And so we did a lot of brain scans of people with Alzheimer’s and depression and so forth. And then also met up with a psychiatrist who also by training was an anthropologist. And he had been exploring these same kind of questions about religion and spirituality and how they relate to the brain as early as the 1970s. And so we connected in the early 1990s and started to really push forward a way of looking at these things. And then, of course, with the imaging piece as well I suddenly realized, well, gee, if we’re studying the brain of people with Alzheimer’s and depression, why can’t we study the brain of someone who’s religious and spiritual or doing a practice like meditation? And that was really what created that whole approach. And for me, I feel like I have learned a great deal. But all of it is my own personal– for me, it’s my own personal– combines a spiritual and scientific journey to understanding who we are and who I am and how we interact with reality.
Dr. Lia Howard: I’m glad you’re working on it because it’s so fascinating. And I appreciate you mentioning mentorship. I think it’s a great way now to bring Justin in. Justin, I’d love to hear. Could you talk a little bit more about your research and practice? So you study Sanskrit and Indian studies. You’ve experienced monastic life. What contributed to your decision to leave the monastic life to teach and research in the Academy?

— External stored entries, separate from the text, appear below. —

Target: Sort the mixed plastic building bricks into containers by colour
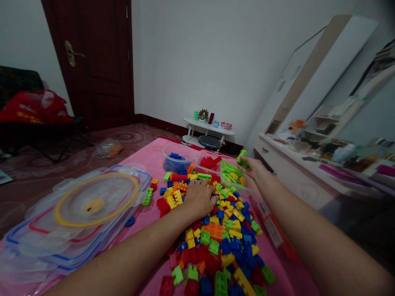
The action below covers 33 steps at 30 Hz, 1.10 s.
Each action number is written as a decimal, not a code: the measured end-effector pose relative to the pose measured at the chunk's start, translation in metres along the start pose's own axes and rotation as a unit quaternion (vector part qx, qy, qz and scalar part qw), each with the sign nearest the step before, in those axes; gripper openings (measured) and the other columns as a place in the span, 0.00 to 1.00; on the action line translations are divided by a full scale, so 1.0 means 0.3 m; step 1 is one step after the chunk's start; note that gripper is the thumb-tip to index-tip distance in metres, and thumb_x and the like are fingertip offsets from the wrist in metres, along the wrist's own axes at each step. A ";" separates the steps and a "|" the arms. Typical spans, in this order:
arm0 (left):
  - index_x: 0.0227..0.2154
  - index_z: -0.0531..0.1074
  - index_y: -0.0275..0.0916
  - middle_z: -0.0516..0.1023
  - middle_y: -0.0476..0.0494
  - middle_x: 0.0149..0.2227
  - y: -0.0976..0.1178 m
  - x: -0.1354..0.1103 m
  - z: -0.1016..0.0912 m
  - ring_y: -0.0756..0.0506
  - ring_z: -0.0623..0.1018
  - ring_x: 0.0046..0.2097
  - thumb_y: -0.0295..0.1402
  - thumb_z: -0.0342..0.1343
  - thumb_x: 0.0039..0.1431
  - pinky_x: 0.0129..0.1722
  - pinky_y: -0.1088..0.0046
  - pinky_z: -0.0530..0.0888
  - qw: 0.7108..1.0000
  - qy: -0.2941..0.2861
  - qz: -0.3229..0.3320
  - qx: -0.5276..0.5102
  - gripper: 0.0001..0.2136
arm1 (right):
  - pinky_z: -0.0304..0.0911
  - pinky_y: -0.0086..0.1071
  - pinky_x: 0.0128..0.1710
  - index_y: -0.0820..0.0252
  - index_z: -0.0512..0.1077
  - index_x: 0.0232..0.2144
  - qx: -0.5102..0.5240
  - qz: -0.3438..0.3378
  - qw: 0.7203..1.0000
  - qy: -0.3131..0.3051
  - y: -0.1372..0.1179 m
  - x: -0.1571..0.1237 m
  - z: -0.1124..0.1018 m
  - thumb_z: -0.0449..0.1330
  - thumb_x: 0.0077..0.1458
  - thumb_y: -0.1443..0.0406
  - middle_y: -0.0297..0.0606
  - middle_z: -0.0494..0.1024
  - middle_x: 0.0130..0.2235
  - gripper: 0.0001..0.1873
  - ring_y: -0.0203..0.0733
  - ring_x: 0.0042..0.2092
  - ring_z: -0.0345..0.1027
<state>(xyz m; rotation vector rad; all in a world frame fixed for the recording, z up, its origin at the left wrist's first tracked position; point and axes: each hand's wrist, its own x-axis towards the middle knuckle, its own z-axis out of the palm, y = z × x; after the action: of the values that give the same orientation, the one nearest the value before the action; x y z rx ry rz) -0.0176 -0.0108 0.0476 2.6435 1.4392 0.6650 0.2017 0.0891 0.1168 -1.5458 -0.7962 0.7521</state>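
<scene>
A big heap of plastic building blocks in red, blue, yellow, green and orange covers the pink table cover. My left hand rests palm down on the far part of the heap, fingers curled into the blocks. My right hand is raised over a clear tub of green blocks and pinches a green block. Beside that tub stand a tub of red blocks and a round tub of blue blocks.
A stack of clear container lids with coloured rims lies at the left. Beyond are a dark door, a small white shelf table, and a cluttered white dresser at the right.
</scene>
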 end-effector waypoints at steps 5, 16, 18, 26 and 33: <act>0.46 0.73 0.46 0.70 0.43 0.55 0.002 -0.002 -0.006 0.39 0.70 0.53 0.46 0.44 0.61 0.54 0.56 0.63 1.000 -0.004 -0.001 -0.015 0.19 | 0.69 0.35 0.39 0.60 0.70 0.41 -0.284 -0.062 0.956 -0.033 0.003 0.089 -0.022 0.64 0.47 0.63 0.46 0.74 0.47 0.17 0.47 0.48 0.69; 0.46 0.73 0.45 0.70 0.43 0.54 0.002 -0.002 0.007 0.38 0.70 0.53 0.45 0.45 0.60 0.53 0.54 0.63 1.000 0.009 0.002 -0.013 0.18 | 0.64 0.40 0.44 0.61 0.75 0.40 -0.670 -0.126 0.724 -0.103 0.113 0.102 -0.035 0.65 0.37 0.73 0.49 0.76 0.46 0.22 0.54 0.50 0.69; 0.46 0.73 0.45 0.70 0.43 0.54 0.002 -0.002 0.008 0.38 0.70 0.52 0.46 0.44 0.61 0.53 0.54 0.63 1.000 0.010 0.003 -0.011 0.18 | 0.65 0.36 0.39 0.61 0.75 0.40 -0.688 -0.117 0.704 -0.129 0.096 0.116 -0.025 0.65 0.37 0.72 0.46 0.79 0.39 0.21 0.50 0.44 0.73; 0.46 0.72 0.45 0.70 0.43 0.54 0.000 -0.004 0.006 0.38 0.70 0.52 0.47 0.43 0.61 0.53 0.54 0.63 1.000 0.011 0.002 -0.009 0.19 | 0.65 0.28 0.32 0.56 0.71 0.49 -0.680 -0.149 0.694 -0.186 0.120 0.114 0.004 0.65 0.40 0.69 0.39 0.79 0.35 0.29 0.41 0.34 0.74; 0.46 0.72 0.45 0.70 0.43 0.54 0.000 -0.004 0.009 0.38 0.70 0.52 0.47 0.43 0.61 0.53 0.54 0.63 1.000 0.011 0.003 -0.007 0.19 | 0.64 0.25 0.26 0.61 0.72 0.43 -0.640 -0.156 0.734 -0.167 0.106 0.108 -0.029 0.61 0.48 0.68 0.38 0.78 0.27 0.16 0.36 0.27 0.73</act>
<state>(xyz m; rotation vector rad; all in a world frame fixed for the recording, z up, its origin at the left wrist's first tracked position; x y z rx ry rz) -0.0170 -0.0114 0.0447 2.6393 1.4274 0.7049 0.2294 0.1086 0.0851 -2.3675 -2.0677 0.1172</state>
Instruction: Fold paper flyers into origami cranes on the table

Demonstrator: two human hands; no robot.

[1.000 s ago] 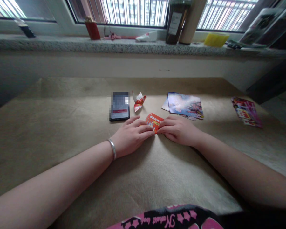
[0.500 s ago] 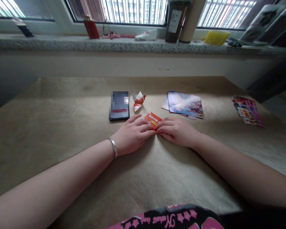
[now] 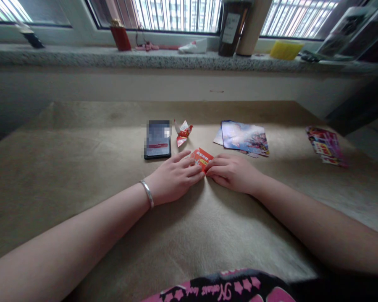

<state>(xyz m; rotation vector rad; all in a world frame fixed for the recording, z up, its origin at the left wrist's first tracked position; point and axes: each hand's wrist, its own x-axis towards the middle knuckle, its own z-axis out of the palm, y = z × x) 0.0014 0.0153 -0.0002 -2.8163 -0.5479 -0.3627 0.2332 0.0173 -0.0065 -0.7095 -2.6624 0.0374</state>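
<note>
A folded piece of orange-red printed paper lies on the table between my two hands. Stretched fairly flat, the fingers of my left hand rest on the paper's left and near side; a silver bangle circles that wrist. My right hand is closed, its fingertips pinching the paper's right edge near the lower corner. The thumbs are mostly hidden. Just beyond the paper stands a red and white folded paper crane. Left of the crane lies a phone, its screen partly blurred.
Glossy printed sheets lie behind my right hand. Farther right is a fanned stack of pink and red papers. On the stone windowsill stand a red lighter-shaped item, a dark bottle and a yellow block.
My left hand has shifted very slightly, its fingertips moving a little over the paper. My right hand stays almost in place at the paper's edge.
</note>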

Dr. Justin McDaniel: That’s a great question. I’d like to say, like Dr. Newberg, I was inspired from a child. I don’t think I questioned reality as a child. I was mostly graffitiing buildings and getting in trouble with school. But yeah, I did. I went to Asia quite young as a volunteer. I wasn’t interested in Buddhism per se. I was doing volunteer work and I got to know a lot of Buddhists. I got to know monks and nuns and I went on to be ordained as a monk. It was very rewarding and very hard. I left the monastery for a variety of reasons, one intellectual, and another one because my mom was sick. I decided to join the Academy mainly because I had no other skills. I was a bartender for many years, and I worked in a lockdown unit of a mental institution, Mass Mental Health, which may be closed now.
The only thing I was really good at was languages. And so I had all these linguistic skills, and I love languages. And I decided that I would go study languages like Sanskrit and Pali and Thai and Lao and Burmese and things. And then that led to teaching what I teach.

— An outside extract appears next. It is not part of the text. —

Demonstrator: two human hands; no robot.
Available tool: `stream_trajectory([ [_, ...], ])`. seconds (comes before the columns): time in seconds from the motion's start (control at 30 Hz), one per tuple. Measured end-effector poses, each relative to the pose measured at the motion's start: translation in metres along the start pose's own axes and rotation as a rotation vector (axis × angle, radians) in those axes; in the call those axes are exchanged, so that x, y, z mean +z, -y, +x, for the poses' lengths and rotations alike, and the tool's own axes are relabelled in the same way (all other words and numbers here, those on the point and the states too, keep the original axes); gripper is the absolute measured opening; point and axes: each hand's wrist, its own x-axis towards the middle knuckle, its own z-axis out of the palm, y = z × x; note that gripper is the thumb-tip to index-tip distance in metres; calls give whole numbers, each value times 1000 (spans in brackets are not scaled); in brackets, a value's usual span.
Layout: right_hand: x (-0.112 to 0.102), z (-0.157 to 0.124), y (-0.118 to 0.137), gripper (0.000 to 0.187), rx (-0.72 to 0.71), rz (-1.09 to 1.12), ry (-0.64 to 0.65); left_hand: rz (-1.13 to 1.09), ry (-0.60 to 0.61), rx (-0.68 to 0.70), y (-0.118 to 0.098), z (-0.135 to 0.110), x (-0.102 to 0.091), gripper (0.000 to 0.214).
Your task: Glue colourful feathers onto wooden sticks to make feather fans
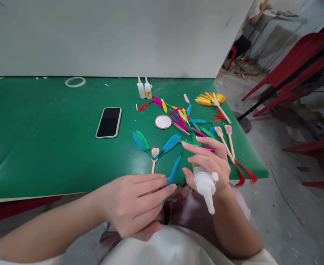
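My left hand [135, 204] pinches a long blue feather [175, 170] at the table's front edge, fingers pressed together round its lower end. My right hand [207, 162] grips a white glue bottle [205, 185] with its nozzle pointing back toward me. Just beyond my hands lies a half-made feather fan [154, 147]: a wooden stick with blue and green feathers fanned out. A pile of loose coloured feathers [184, 119] lies to the right of it on the green table [45, 143].
A black phone [109, 122] lies mid-table, a round white lid [163, 122] beside the feathers. Two small glue bottles [144, 89] stand at the back. A yellow-orange finished fan [211, 100] and two sticks with red tassels [229, 145] lie at the right. Red chairs [294, 73] stand beyond.
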Motion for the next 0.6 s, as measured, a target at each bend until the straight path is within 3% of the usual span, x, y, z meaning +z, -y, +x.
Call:
stream_trajectory([
  [0.6, -2, 4, 1, 21, 0, 28, -38, -44, -97, -12, 3, -1, 0, 19],
])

Dr. Lia Howard: Well, it’s a fascinating life, and thank you for sharing those pieces with us. Do you find now, are there connections between your meditation practice and your research? Have you found ways to link together your past and your present?
Dr. Justin McDaniel: Yes, absolutely, especially in my teaching more than my research. Though I have written on meditation, and I have written on Buddhist practice and ritual. But I mostly write on Buddhist art and architecture and Buddhist manuscript culture and illuminated manuscripts and things like that.
So I teach two courses which are very experiential courses, where students do meditate. And they do take vows of silence and things like this. And they have intense reading and discussion. And so I bring into that, because I agree with Dr. Newberg in the sense that we– combining the physical.
Meditation begins primarily as a physical practice and all monastic traditions begin with the body, the intense study of your body and other people’s bodies, and the spiritual, if you want to call it that. And so I certainly don’t think you can teach in the humanities without understanding that we exist in bodies. And we exist in networks of influence, and that we eat, and we go to the bathroom, and we take substances, and we have sex, and we do all of these things. And to say that that is separate from the cerebral life or the spiritual life is, I find, kind of ridiculous.
Dr. Lia Howard: Thank you. That is a perfect segue– thinking about ourselves as embodied– to now turn to thinking about listening. And so Andrew, how does listening influence our perception of reality? I believe you said in your earlier lecture that the part of the brain that deals with auditory and visual perception is called the thalamus. What happens to this part of the brain during listening? And are there practices we can adopt that can strengthen our auditory perception or perhaps ways we can train our bodies or minds so we can physically listen better?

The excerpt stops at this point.